_To do_
Nothing but the lines from the one that holds "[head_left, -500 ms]" through the end of the material should be repeated, each exactly as it stands, and pictures stay out.

_Source data_
*****
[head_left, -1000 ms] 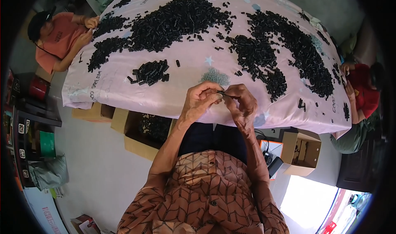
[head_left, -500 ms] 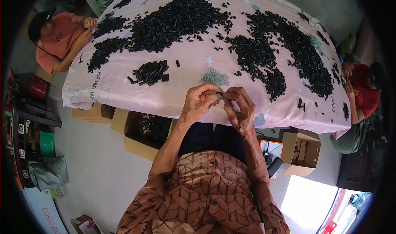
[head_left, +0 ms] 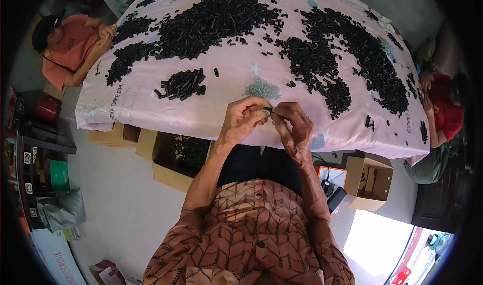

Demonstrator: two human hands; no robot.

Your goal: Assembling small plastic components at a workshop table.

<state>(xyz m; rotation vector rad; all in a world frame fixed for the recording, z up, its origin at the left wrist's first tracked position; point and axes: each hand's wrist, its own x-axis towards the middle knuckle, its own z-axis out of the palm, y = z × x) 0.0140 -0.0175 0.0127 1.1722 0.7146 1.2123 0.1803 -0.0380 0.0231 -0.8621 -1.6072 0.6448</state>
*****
_Answer for this exercise_
[head_left, -500 ms] 
[head_left, +0 ms] 

Demonstrator: two human hands; no robot.

Your goal: Assembling small plastic components at a workshop table.

<state>(xyz m; rotation vector rad; all in a world frame fixed for the recording, z up, its origin at the left wrist's first tracked position; point and axes: each hand's wrist, its own x-axis towards the middle knuckle, its own z-axis out of the palm, y = z × x) 0.0140 -0.0175 0.0127 1.1722 0.7146 1.2123 0.1803 -0.0380 0.0231 -0.8621 -1.6072 0.6448</state>

Nothing further is needed to complete the exercise.